I wanted to sketch out what a query language over HTTP GET for filtering records from REST-like resources would look like as an alternative to GraphQL.

Goals

  • Queries must be URI-safe. They must not require percent encoding.
  • It must be easier to use and easier to implement than GraphQL.
  • It must fit naturally into GET parameters.
  • It must support normalization to cache keys.
  • It must support standard comparison operators, including =, <, and >, as well as regex matching.
  • It must support the standard logical operators & and |.
  • It must understand missing values, e.g., through a NULL type.

Non-goals

  • It does not need to be as flexible as GraphQL.
  • It need not allow selecting which fields are returned (only which records).

† URI safety

The characters -, ~, ., _, =, ?, /, !, $, +, ', (, ), *, +, and , do not require percent encoding when used in a URI query according to RFC 3986.

urlencode

Many urlencode implementations will encode these characters regardless.

Note 1

This is because the 1994 RFC 1738 for URLS, which RFC 3986 obsoletes, had this language:

Thus, only alphanumerics, the special characters “$-_.+!*’(),”, and reserved characters used for their reserved purposes may be used unencoded within a URL.

RFC 3986 instead says:

If data for a URI component would conflict with a reserved character’s purpose as a delimiter, then the conflicting data must be percent-encoded before the URI is formed.

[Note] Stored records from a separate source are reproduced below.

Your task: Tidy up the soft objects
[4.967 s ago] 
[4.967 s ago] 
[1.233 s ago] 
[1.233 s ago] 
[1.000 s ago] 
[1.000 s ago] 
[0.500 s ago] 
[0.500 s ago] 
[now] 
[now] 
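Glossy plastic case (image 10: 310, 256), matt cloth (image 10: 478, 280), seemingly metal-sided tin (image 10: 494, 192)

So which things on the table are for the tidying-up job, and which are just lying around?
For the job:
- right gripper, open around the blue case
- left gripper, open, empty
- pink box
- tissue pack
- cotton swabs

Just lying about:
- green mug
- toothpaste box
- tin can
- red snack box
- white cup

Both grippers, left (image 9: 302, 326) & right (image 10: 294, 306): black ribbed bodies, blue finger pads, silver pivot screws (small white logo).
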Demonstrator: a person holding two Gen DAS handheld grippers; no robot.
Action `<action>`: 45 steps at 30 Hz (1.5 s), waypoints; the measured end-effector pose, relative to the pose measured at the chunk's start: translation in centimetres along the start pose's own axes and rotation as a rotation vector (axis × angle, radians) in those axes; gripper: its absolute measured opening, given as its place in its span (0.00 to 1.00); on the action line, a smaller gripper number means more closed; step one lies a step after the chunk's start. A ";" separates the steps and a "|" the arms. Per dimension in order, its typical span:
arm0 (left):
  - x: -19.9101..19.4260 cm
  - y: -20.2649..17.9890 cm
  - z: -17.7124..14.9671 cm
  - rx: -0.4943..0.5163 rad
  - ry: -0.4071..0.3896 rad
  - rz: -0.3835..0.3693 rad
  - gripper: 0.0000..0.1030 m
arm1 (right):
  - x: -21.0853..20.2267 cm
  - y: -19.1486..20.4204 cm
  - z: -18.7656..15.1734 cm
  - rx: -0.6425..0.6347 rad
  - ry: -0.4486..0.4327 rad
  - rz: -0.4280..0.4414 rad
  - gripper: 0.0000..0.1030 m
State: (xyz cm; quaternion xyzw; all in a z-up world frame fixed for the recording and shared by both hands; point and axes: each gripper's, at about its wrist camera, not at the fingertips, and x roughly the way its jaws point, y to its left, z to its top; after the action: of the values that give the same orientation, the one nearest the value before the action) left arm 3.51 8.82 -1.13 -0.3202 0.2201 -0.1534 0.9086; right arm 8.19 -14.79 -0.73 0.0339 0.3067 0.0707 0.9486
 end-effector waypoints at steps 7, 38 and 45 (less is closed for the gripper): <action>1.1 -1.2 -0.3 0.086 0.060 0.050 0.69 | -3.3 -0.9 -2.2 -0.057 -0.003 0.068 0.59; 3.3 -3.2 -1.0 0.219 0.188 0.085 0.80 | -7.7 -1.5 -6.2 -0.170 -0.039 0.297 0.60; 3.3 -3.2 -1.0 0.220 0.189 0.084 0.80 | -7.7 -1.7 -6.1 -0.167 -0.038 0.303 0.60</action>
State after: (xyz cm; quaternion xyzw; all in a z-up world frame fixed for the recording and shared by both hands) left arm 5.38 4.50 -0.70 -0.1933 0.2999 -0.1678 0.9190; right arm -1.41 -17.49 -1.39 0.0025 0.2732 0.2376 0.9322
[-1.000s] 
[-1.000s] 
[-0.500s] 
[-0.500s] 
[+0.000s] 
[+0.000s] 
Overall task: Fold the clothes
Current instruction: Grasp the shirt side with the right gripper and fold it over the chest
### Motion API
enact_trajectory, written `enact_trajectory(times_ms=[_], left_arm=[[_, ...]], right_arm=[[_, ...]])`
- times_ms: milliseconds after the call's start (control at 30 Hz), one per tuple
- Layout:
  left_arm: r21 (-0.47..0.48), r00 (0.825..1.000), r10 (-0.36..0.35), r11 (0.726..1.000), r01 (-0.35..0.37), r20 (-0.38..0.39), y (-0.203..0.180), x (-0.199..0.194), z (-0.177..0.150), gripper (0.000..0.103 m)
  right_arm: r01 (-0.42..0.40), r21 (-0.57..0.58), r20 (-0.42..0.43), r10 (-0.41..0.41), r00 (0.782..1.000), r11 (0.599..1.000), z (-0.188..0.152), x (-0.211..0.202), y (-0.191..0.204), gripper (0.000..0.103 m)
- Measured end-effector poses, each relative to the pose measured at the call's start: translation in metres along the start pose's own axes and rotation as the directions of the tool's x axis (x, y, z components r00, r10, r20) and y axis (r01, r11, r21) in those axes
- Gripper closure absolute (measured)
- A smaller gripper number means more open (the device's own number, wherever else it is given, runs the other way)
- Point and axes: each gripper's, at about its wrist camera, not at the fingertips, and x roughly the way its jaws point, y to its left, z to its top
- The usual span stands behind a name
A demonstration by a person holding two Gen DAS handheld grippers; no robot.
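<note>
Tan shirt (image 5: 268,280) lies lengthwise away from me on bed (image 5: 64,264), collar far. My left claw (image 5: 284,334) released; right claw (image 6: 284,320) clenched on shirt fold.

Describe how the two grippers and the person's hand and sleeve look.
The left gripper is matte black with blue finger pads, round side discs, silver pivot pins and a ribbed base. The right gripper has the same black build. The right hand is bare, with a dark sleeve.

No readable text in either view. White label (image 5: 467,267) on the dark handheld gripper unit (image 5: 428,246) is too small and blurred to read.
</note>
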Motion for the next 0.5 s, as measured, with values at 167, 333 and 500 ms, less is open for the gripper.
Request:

urlencode implementations are not smart enough to understand this. Smart URI urlencode implementations could be introduced under new names such as uriencode without breaking backwards compatibility. I don’t know why that hasn’t happened.

Note 2

Technically, RFC 3986 splits reserved characters into two sets, gen-delims and sub-delims:

   gen-delims  = ":" / "/" / "?" / "#" / "[" / "]" / "@"
   sub-delims  = "!" / "$" / "&" / "'" / "(" / ")" / "*" / "+" / "," / ";" / "="
   unreserved  = ALPHA / DIGIT / "-" / "." / "_" / "~"

It then specificially forbids using gen-delims anywhere outside of their reserved meanings, but also says about query strings:

The characters slash (“/”) and question mark (“?”) may represent data within the query component. Beware that some older, erroneous implementations may not handle such data correctly […]

So, the full set of allowed characters in URI queries is

unreserved / sub-delims / "/" / "?"`.

Note 3

Ok, fine. RFC 3986 also says:

[RFC 3986] excludes portions of RFC 1738 that defined the specific syntax of individual URI schemes; those portions will be updated as separate documents.

The HTTP-specific part of RFC 1738 states (where (<searchpart> means query):

Within the and components, “/”, “;”, “?” are reserved. The “/” character may be used within HTTP to designate a hierarchical structure.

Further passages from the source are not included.